There are unmet primary care needs among people with serious mental illness that might be improved with integrated care and medical care management. Many healthcare organizations have attempted to address this problem, but few interventions have been rigorously studied and found to be effective.

Objective

Study the implementation and effectiveness of a novel, specialized primary care medical home designed to improve the healthcare of patients with serious mental illness.

Design, Setting, and Participants.

Clustered controlled trial for a median of 401 days.

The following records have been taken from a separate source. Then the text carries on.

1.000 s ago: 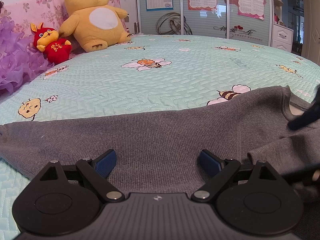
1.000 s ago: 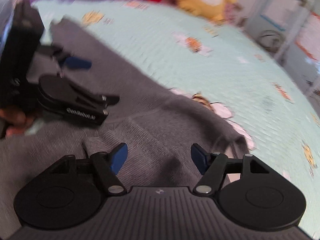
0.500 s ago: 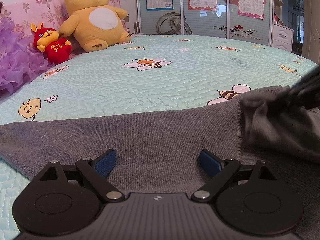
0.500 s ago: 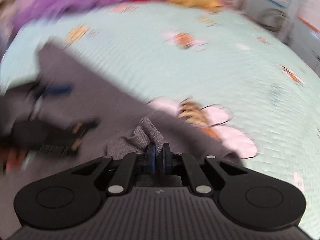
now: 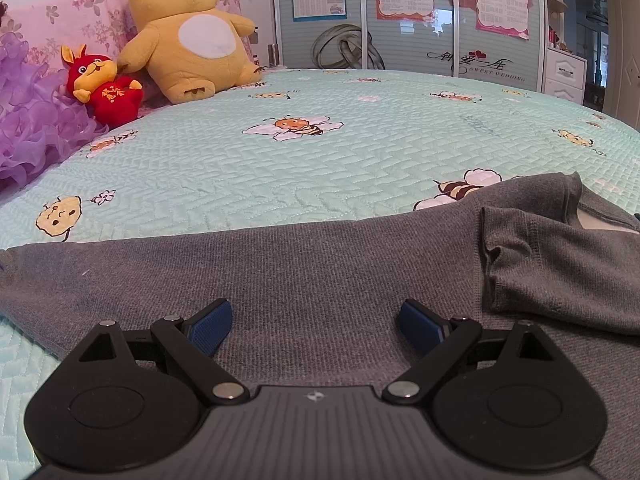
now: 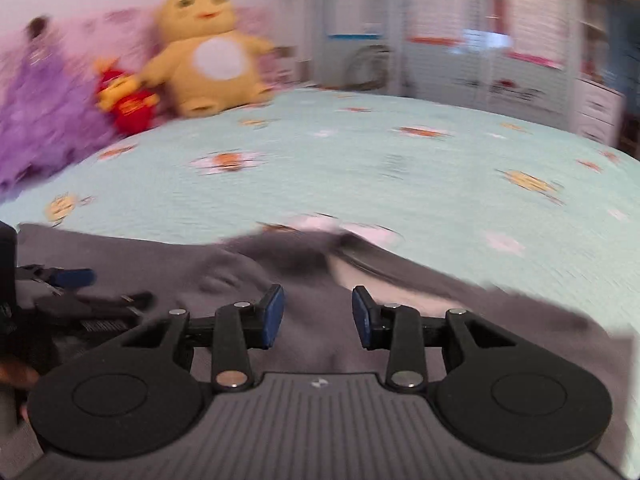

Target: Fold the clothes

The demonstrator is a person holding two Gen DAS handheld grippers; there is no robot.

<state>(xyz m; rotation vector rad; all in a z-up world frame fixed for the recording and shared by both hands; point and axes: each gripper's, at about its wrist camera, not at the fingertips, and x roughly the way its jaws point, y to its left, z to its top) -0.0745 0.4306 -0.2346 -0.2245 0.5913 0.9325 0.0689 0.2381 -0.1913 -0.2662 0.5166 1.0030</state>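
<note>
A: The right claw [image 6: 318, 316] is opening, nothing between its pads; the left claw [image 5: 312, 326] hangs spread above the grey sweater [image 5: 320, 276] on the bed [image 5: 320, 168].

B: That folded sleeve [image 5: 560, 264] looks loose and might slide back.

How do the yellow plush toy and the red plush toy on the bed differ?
The yellow plush toy is clearly bigger than the red plush toy. The yellow one has a white belly patch; the red one has yellow ears and face. Both sit upright at the head of the bed, side by side.
</note>
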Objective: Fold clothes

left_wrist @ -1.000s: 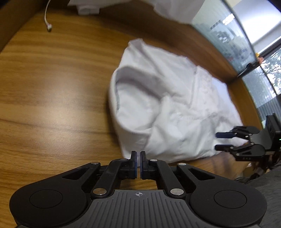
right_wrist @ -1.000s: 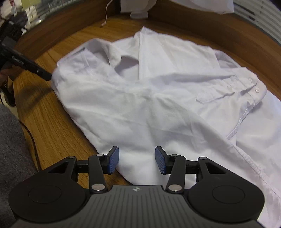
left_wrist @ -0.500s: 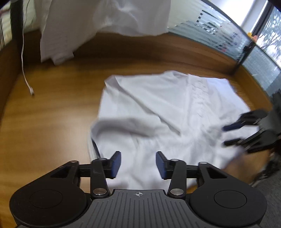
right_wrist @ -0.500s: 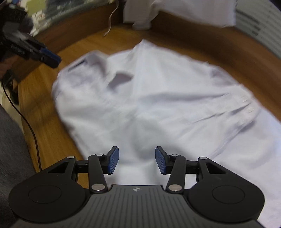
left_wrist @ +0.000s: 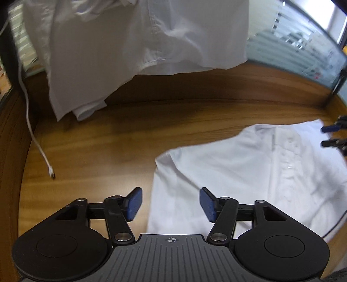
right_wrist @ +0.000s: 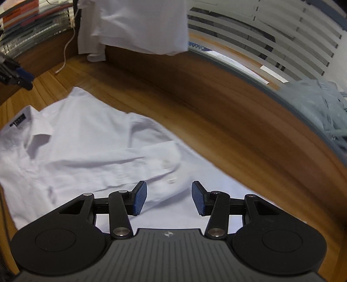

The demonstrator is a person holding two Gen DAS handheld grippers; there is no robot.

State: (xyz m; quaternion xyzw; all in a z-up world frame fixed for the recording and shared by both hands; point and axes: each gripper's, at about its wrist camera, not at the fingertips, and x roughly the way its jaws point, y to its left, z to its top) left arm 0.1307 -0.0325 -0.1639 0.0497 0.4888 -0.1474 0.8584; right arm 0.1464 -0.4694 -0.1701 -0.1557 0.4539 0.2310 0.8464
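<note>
Hovering with jaws wide and empty, the left tool [left_wrist: 170, 202] and right tool [right_wrist: 168, 198] flank the shirt [right_wrist: 91, 156], lying at six o'clock on the counter [left_wrist: 97, 147], sleeve folded across, body folds apparently remaining; another garment [left_wrist: 134, 36] hangs at twelve.

A wooden desk [left_wrist: 91, 151] with a warm brown grain fills both views, edged at the back by a darker raised wooden rim [left_wrist: 216, 91]. Beyond the rim stands a frosted glass partition [left_wrist: 292, 50] with pale horizontal stripes, held by a dark post [left_wrist: 335, 86] at the right of the left wrist view. The right wrist view shows white slatted blinds [right_wrist: 271, 32] with daylight behind them. A white cable [left_wrist: 32, 121] hangs down at the left and ends on the desk. Stacked books or folders [right_wrist: 23, 10] sit at the upper left, too blurred to read.
</note>
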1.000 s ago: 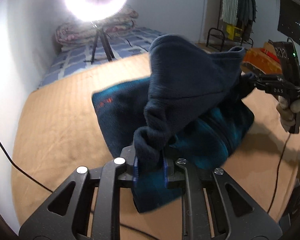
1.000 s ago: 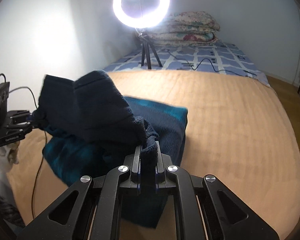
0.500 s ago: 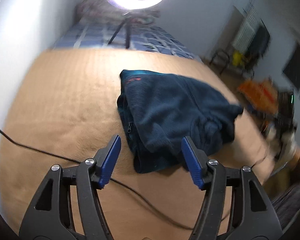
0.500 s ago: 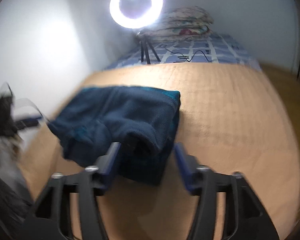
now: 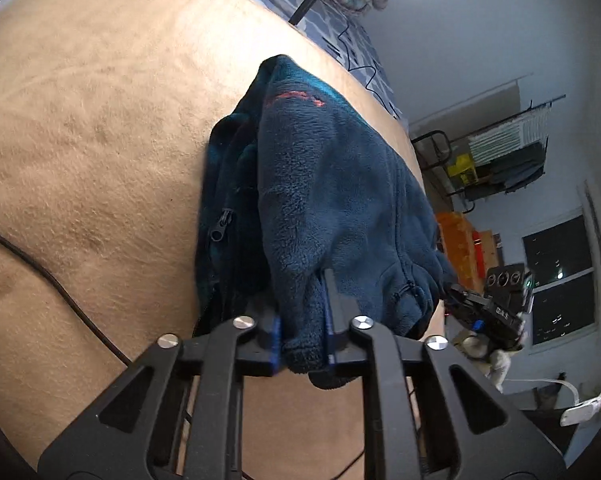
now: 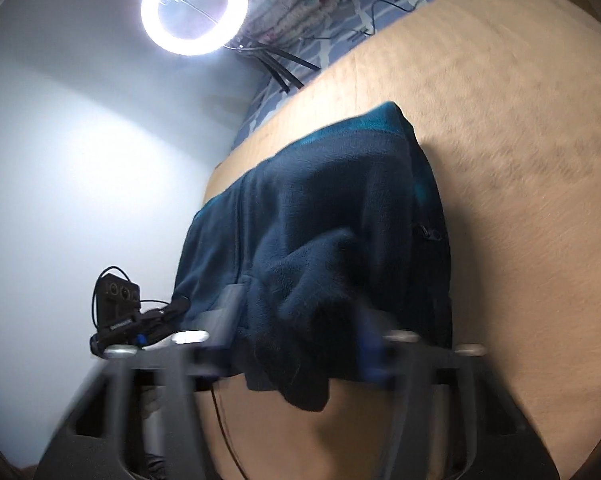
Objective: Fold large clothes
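Both grippers, left gripper [image 5: 304,344] and right gripper [image 6: 296,340], have just closed on the fleece jacket [image 5: 332,200], folded on the bed [image 5: 80,120]; lifting both corners evenly toward 12 o'clock should keep edges aligned.

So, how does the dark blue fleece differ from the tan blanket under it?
The fleece is dark blue with teal patches; the blanket is plain tan. The fleece is folded in layers; the blanket lies spread flat. The fleece has a zip; the blanket shows none. Both look soft and fuzzy.
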The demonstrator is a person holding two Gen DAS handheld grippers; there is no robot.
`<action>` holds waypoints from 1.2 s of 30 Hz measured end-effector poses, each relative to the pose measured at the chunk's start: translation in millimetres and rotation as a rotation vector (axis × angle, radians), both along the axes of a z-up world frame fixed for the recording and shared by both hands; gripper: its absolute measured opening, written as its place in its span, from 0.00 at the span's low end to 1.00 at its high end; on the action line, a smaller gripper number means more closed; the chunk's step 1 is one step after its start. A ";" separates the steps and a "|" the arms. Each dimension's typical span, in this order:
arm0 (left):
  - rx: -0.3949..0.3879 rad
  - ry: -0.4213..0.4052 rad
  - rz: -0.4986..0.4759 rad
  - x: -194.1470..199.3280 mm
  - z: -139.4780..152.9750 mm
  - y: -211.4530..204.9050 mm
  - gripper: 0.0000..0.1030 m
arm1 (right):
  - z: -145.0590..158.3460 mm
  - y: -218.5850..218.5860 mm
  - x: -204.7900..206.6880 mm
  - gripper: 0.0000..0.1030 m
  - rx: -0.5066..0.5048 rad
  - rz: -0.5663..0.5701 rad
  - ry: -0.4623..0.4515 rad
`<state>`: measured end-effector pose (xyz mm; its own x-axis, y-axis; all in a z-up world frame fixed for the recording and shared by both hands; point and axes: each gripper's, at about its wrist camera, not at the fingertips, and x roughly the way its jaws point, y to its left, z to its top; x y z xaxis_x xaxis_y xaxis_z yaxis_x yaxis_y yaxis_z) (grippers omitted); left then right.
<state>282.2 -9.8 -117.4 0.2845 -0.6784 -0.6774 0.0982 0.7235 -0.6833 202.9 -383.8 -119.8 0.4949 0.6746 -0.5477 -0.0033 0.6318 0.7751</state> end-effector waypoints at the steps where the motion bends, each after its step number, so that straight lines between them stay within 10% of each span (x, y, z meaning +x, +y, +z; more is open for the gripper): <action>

One Veterans Health Administration medical center was assigned to intervention and two were assigned to usual care (control). Thirty-nine clinicians and managers were included in the study, as well as 331 patients who met eligibility criteria.

Intervention.

A specialized medical home with systematic patient engagement, proactive nurse panel management, a collaborative care psychiatrist, and a primary care physician providing care that included psychiatric treatment.

Main Measures.

Quality of care, chronic illness care and care experience, symptoms, and quality of life.

Key Results.

Sixty-five intervention patients (40%) moved all psychiatric care to the primary care team. No adverse events were attributable to the intervention. Compared with control, intervention patients had greater improvement over time in appropriate screening for body mass index, lipids, and glucose (χ2 = 6.9, 14.3, and 3.9; P’s < .05); greater improvement in all domains of chronic illness care (activation, decision support, goal-setting, counseling, coordination) and care experience (doctor-patient interaction, shared decision-making, care coordination, access; F for each 10–24, P’s < .05); and greater improvement in mental health-related quality of life (F = 3.9, P = .05) and psychotic symptoms (F = 3.9, P = .05).

Conclusion

A primary care medical home for serious mental illness can be feasible to implement, safe, and more effective than usual care.

Trial Registration.

ClinicalTrials.gov Identifier: NCT01668355.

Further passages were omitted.